▸ **What you will do**
Across the material below, say how many lines contain the string "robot", and add no other words.

### Record extracts

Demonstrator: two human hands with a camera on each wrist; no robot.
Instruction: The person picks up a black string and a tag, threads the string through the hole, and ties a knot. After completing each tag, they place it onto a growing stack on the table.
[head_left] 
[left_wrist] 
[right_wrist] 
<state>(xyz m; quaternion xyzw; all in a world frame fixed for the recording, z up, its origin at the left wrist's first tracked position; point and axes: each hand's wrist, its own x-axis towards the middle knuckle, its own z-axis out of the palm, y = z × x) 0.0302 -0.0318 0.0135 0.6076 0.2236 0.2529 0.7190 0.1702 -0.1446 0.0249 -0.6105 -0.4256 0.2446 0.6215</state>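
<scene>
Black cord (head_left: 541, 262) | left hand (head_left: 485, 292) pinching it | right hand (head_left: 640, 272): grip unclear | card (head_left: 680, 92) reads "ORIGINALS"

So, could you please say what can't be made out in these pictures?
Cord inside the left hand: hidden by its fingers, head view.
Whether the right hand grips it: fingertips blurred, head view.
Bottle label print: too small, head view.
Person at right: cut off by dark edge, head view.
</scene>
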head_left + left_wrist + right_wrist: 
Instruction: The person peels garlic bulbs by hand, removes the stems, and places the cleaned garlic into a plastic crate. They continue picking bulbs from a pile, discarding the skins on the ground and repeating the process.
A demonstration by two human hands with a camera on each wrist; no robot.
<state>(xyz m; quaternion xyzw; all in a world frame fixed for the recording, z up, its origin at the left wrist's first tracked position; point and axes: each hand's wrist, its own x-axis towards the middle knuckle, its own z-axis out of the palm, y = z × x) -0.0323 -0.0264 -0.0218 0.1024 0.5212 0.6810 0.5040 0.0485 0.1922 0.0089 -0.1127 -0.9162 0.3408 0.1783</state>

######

▸ **Exercise answer**
2